WHAT YOU SHOULD DO:
Repeat only the stretch of lines below that runs from the line with "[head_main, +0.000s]" through the line with "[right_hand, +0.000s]", unaltered.

━━ PROVIDED DATA

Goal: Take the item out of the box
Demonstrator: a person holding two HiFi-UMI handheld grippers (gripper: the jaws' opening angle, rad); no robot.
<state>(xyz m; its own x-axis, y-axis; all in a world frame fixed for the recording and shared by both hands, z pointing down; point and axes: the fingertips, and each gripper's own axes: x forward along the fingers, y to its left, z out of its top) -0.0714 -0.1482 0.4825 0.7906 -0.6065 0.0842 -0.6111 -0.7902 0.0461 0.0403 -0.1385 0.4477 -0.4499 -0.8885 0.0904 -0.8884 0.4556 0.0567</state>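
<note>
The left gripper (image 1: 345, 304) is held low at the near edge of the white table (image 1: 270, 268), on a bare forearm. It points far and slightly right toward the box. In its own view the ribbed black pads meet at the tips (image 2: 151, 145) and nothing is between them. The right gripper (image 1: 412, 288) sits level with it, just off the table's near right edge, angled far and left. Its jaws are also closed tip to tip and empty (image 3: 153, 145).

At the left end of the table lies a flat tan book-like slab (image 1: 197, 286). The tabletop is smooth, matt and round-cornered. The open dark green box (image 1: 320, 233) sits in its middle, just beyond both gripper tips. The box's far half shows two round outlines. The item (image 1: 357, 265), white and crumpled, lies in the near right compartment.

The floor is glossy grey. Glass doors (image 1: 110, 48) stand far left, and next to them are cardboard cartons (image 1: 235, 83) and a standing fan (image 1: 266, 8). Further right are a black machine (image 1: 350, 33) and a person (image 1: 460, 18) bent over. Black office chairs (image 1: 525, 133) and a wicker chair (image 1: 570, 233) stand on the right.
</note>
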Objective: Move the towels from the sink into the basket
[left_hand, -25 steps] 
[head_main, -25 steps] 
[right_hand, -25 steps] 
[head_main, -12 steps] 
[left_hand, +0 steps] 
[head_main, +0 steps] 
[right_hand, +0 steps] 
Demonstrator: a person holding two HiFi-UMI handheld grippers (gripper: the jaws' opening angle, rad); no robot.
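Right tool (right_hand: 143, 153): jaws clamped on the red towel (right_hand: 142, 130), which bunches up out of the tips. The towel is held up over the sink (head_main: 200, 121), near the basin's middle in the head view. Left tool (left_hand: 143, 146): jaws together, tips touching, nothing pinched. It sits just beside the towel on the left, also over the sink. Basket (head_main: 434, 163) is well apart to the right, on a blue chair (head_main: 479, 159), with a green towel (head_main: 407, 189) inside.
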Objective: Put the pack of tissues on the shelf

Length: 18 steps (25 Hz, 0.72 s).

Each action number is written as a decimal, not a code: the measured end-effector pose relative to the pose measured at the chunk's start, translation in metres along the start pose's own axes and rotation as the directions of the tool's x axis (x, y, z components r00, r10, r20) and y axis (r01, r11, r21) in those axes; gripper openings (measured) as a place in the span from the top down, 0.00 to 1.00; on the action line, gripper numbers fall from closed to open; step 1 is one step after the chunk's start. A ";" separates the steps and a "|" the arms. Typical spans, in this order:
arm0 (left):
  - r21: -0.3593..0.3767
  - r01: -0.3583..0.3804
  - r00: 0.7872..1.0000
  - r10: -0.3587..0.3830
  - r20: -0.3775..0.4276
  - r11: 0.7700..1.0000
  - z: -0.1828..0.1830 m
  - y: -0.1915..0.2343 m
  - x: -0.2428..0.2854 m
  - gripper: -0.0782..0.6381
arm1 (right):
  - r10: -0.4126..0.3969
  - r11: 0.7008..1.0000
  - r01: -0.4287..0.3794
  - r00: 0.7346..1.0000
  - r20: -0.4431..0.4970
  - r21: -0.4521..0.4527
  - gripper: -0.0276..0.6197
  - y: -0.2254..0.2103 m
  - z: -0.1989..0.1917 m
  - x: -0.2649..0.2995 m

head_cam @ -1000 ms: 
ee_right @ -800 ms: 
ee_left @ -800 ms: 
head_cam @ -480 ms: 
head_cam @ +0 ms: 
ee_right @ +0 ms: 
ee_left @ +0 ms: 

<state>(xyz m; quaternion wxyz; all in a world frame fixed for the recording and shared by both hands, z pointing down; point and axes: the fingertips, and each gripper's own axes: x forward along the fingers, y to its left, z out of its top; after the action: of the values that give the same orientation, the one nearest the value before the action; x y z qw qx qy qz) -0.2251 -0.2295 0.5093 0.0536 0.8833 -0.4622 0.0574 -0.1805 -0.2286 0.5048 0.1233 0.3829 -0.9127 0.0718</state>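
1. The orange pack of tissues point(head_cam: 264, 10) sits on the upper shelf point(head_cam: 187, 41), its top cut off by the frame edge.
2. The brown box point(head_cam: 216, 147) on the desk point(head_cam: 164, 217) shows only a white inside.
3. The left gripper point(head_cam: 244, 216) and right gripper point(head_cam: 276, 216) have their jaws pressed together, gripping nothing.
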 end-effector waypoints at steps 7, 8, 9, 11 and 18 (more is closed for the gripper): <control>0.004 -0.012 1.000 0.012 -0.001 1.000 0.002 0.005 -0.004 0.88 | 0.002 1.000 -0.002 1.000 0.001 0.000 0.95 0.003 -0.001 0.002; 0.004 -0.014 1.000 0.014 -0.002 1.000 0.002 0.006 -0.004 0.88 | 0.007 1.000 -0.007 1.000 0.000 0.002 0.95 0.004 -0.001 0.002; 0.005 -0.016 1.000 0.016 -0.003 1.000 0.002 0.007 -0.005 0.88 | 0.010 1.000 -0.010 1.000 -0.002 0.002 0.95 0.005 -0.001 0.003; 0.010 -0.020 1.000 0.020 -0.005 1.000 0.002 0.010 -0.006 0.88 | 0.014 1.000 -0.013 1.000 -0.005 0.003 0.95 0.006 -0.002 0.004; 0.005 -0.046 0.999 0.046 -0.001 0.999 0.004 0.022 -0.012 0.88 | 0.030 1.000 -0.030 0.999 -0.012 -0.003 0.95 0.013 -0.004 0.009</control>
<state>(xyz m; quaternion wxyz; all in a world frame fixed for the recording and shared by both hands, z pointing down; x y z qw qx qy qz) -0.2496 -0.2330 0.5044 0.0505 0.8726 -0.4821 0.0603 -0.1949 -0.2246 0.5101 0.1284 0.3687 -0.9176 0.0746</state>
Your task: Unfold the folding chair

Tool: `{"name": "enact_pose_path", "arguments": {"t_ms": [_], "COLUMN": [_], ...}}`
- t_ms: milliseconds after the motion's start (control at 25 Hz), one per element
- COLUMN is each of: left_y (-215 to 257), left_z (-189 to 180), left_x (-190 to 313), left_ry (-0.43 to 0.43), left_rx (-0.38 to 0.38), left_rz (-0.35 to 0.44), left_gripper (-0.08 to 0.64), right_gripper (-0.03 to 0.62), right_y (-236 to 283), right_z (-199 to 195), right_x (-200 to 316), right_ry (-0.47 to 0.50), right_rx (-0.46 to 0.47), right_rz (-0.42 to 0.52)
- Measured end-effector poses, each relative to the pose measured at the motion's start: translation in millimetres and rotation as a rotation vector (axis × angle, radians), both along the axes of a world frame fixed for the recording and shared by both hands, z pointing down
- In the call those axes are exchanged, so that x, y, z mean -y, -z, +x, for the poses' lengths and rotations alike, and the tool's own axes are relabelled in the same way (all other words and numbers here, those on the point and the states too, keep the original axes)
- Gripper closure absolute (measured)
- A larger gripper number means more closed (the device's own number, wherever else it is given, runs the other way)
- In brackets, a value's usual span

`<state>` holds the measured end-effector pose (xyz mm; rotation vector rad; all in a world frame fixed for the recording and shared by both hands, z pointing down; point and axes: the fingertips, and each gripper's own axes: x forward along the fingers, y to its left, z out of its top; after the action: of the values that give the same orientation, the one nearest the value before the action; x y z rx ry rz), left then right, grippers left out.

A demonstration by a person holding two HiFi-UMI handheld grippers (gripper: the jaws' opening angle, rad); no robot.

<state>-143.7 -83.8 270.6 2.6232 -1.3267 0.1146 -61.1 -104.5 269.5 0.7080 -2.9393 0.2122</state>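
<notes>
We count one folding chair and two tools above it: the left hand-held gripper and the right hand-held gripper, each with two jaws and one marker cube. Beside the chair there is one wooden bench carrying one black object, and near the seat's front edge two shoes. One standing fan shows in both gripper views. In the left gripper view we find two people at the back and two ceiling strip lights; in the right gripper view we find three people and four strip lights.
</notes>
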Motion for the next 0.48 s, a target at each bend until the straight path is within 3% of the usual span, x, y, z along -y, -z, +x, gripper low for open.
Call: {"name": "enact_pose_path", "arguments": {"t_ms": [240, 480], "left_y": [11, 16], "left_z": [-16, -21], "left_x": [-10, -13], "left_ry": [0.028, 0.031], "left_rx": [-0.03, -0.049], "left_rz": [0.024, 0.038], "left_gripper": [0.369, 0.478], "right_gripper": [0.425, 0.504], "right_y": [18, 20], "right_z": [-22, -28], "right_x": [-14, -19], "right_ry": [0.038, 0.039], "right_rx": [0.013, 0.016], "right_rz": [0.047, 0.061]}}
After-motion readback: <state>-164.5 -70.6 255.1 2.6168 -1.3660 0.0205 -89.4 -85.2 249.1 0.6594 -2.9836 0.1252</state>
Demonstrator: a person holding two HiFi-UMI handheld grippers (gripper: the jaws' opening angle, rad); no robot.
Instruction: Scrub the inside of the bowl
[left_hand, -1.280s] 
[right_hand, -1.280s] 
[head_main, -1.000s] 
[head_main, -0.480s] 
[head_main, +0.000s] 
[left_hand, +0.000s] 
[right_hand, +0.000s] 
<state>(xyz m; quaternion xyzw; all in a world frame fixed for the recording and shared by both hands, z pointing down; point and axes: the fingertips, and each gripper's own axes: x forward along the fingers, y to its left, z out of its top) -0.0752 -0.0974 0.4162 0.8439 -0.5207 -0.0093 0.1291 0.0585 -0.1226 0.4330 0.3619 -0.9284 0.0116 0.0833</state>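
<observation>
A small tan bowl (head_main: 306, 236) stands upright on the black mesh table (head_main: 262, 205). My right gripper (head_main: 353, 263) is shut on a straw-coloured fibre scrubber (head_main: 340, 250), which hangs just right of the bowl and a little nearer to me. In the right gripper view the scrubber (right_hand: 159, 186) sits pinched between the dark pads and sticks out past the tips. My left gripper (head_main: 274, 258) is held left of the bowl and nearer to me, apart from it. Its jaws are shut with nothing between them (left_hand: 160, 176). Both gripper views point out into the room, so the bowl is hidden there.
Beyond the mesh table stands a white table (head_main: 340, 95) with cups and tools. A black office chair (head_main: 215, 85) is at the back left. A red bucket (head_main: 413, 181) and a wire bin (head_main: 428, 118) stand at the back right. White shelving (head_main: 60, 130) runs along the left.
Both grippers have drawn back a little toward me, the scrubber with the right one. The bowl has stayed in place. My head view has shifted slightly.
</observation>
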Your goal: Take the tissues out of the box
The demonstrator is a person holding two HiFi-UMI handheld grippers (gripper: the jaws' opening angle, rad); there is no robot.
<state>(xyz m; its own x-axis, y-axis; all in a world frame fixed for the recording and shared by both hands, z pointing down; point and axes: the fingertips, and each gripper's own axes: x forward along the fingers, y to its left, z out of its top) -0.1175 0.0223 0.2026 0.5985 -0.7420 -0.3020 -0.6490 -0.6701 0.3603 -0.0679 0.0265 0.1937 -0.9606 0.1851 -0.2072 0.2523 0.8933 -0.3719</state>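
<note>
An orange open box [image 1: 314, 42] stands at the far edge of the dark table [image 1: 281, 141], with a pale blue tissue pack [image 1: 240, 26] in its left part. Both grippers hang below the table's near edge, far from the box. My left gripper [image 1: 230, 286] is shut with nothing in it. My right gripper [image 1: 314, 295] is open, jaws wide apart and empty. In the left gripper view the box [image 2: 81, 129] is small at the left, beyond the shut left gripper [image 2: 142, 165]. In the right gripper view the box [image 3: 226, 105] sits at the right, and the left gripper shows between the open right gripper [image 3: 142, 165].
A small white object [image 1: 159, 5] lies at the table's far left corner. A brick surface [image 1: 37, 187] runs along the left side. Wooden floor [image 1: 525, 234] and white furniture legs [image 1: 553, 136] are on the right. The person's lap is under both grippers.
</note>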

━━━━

RESPONSE BELOW:
[head_main, +0.000s] 
[left_hand, +0.000s] 
[right_hand, +0.000s] 

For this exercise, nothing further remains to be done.